--- START ---

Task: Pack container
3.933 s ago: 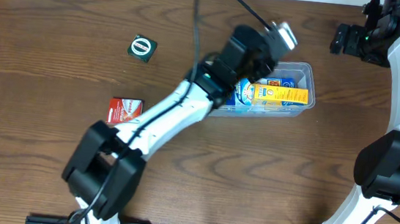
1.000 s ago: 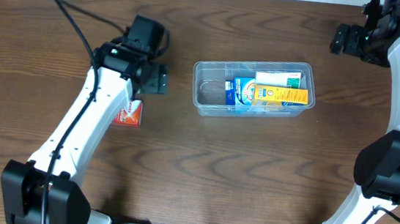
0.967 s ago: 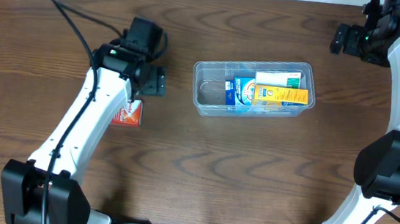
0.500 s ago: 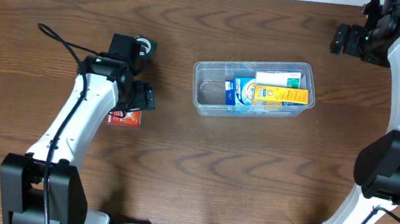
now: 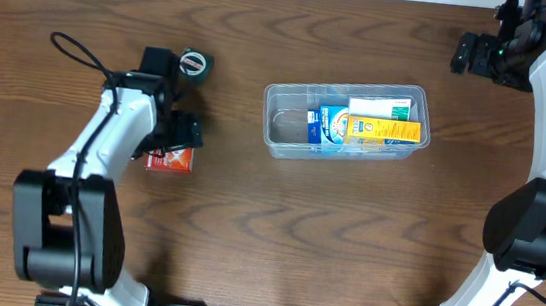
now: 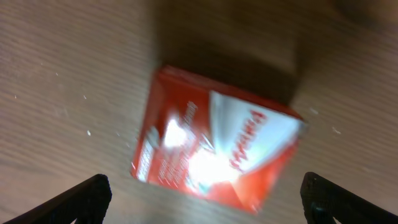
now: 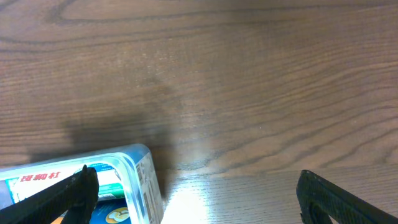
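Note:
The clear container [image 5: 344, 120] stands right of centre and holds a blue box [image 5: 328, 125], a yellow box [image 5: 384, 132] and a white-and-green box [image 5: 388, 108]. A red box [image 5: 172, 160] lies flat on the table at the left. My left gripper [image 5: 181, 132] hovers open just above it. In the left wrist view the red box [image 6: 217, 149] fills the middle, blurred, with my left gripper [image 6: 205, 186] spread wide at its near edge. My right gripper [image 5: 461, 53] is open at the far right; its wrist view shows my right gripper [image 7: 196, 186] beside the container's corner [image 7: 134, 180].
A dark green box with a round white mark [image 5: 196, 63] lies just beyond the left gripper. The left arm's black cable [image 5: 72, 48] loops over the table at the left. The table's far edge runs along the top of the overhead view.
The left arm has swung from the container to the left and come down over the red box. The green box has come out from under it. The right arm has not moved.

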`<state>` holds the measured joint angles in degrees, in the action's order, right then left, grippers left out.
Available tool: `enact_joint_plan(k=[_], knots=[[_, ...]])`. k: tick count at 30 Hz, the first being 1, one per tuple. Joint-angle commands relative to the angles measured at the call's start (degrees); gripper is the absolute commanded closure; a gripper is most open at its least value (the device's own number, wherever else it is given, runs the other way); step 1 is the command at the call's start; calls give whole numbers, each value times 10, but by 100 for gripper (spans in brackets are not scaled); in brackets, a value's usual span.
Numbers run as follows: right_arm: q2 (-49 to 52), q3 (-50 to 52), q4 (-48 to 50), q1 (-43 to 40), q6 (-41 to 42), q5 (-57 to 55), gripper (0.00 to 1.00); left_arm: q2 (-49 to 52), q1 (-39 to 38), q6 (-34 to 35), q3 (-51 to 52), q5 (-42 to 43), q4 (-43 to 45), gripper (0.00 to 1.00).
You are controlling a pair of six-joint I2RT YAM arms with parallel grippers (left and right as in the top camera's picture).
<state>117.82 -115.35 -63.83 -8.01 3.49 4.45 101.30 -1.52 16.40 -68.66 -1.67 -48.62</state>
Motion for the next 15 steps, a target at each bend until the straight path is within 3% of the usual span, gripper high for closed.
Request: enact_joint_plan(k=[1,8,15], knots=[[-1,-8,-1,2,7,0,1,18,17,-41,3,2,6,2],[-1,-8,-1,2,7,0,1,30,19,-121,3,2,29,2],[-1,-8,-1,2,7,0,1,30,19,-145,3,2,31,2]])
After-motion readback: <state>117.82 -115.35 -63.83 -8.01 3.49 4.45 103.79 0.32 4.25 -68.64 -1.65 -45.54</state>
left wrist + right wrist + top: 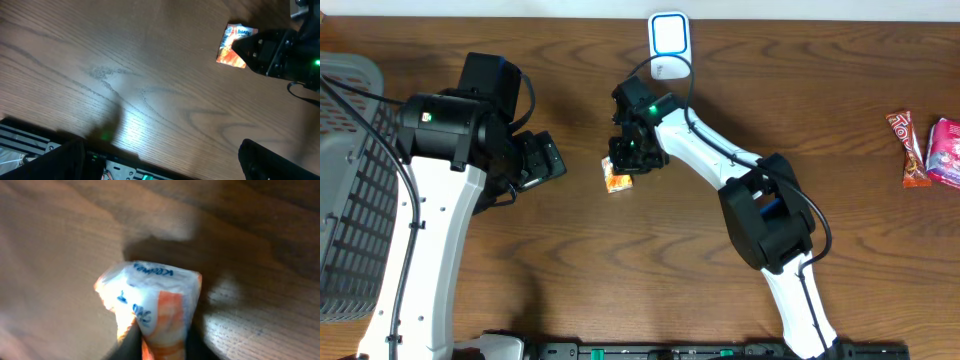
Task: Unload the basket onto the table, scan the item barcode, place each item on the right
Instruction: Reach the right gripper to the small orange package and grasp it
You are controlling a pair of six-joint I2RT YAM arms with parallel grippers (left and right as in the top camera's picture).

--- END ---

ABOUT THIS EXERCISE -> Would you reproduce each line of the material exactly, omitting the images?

REPLY ->
Task: Pack container
3.933 s ago: 
1.000 s ago: 
0.967 s ago: 
0.500 s ago: 
now: 
now: 
now: 
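Note:
The clear container [image 5: 344, 120] stands right of centre and holds a blue box [image 5: 328, 125], a yellow box [image 5: 384, 132] and a white-and-green box [image 5: 388, 108]. A red box [image 5: 172, 160] lies flat on the table at the left. My left gripper [image 5: 181, 132] hovers open just above it. In the left wrist view the red box [image 6: 217, 149] fills the middle, blurred, with my left gripper [image 6: 205, 186] spread wide at its near edge. My right gripper [image 5: 461, 53] is open at the far right; its wrist view shows my right gripper [image 7: 196, 186] beside the container's corner [image 7: 134, 180].
A dark green box with a round white mark [image 5: 196, 63] lies just beyond the left gripper. The left arm's black cable [image 5: 72, 48] loops over the table at the left. The table's far edge runs along the top of the overhead view.
The left arm has swung from the container to the left and come down over the red box. The green box has come out from under it. The right arm has not moved.
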
`<state>` holds the measured joint angles in degrees, in the action's order, right then left, grippers left out.
Available tool: `enact_joint_plan(k=[_], knots=[[_, ...]])`. k: tick count at 30 Hz, the first being 1, one per tuple. Joint-angle commands relative to the angles measured at the call's start (degrees); gripper is the absolute commanded closure; a gripper is most open at its least value (the device's own number, wherever else it is given, runs the other way); step 1 is the command at the call's start; calls give whole numbers, each value times 10, but by 100 for gripper (spans in brackets are not scaled); in brackets, a value's usual span.
Numbers run as follows: right_arm: q2 (-49 to 52), q3 (-50 to 52), q4 (-48 to 50), q1 (-43 to 40), q6 (-41 to 42), q5 (-57 to 55), gripper (0.00 to 1.00); left_arm: q2 (-49 to 52), q1 (-39 to 38), q6 (-34 to 35), q3 (-51 to 52), q5 (-42 to 43), q4 (-43 to 45), gripper (0.00 to 1.00).
You are controlling a pair of six-joint I2RT YAM arms with parallel grippers (left and right as in the top camera's picture).
<state>117.82 -115.35 -63.83 -8.01 3.49 4.45 101.30 -1.52 16.40 -68.66 -1.67 -48.62</state>
Motion for the next 15 steps, a target at each bend until the straight path is within 3% of the usual span, gripper high for closed.
Request: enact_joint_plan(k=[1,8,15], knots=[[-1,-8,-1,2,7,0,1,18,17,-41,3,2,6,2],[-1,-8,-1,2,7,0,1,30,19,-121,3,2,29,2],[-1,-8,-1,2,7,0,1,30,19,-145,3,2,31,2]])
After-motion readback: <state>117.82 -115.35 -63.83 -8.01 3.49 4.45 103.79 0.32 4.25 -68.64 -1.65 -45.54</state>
left wrist + right wrist + top: 
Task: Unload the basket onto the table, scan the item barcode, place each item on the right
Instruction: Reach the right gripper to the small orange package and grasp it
You are controlling a pair of six-joint I2RT YAM arms with parallel grippers (left and right as in the top camera's picture).

That is the complete output for this exercise.